- Work to complete: For the data below, restate word for word only the lines from the line containing "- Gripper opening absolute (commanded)" through the line containing "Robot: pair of", both ends included.

- Data provided:
"""

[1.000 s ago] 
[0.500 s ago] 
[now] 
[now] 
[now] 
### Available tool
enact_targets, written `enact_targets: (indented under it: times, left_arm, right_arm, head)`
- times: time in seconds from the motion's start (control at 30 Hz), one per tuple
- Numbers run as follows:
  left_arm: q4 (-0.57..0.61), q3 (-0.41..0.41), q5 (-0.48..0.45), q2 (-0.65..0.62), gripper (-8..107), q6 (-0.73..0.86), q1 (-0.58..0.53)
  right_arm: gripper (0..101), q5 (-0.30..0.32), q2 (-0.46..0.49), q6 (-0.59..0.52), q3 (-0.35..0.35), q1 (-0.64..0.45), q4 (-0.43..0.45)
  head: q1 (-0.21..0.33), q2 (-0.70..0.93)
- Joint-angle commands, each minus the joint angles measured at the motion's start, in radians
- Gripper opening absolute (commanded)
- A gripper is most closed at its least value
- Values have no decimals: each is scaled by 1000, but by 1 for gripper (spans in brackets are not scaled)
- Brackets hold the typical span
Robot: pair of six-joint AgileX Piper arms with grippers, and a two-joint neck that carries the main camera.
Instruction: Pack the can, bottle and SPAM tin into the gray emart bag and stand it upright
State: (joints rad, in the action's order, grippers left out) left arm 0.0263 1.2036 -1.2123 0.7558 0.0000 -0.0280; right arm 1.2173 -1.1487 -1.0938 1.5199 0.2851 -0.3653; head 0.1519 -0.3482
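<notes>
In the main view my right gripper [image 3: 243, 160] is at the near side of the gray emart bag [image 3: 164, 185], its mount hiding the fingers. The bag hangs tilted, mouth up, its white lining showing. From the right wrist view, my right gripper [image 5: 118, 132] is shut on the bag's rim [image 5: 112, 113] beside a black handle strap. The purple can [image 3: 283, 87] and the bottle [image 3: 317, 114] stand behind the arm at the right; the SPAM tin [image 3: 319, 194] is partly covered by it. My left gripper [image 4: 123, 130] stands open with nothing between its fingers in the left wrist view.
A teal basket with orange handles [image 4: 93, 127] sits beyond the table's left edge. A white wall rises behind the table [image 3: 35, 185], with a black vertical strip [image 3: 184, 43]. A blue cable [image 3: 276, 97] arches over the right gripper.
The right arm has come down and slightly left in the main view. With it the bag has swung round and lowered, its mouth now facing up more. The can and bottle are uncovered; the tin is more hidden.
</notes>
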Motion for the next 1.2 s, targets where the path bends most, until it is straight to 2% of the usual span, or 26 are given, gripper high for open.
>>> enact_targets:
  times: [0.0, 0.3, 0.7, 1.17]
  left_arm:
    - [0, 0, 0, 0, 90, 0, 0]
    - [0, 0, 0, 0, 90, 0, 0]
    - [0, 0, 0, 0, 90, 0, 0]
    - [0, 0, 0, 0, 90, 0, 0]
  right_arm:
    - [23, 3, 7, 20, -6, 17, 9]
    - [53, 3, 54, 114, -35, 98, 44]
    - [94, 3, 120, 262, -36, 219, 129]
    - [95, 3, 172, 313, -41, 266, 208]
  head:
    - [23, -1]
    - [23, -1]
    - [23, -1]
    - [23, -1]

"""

- Response area:
- Gripper opening absolute (commanded)
- A gripper is most closed at its least value
- Values have no decimals: each is scaled by 1000, but by 1 for gripper (spans in brackets are not scaled)
- Brackets hold the typical span
Robot: pair of six-joint AgileX Piper arms with grippers, and a two-joint neck that carries the main camera.

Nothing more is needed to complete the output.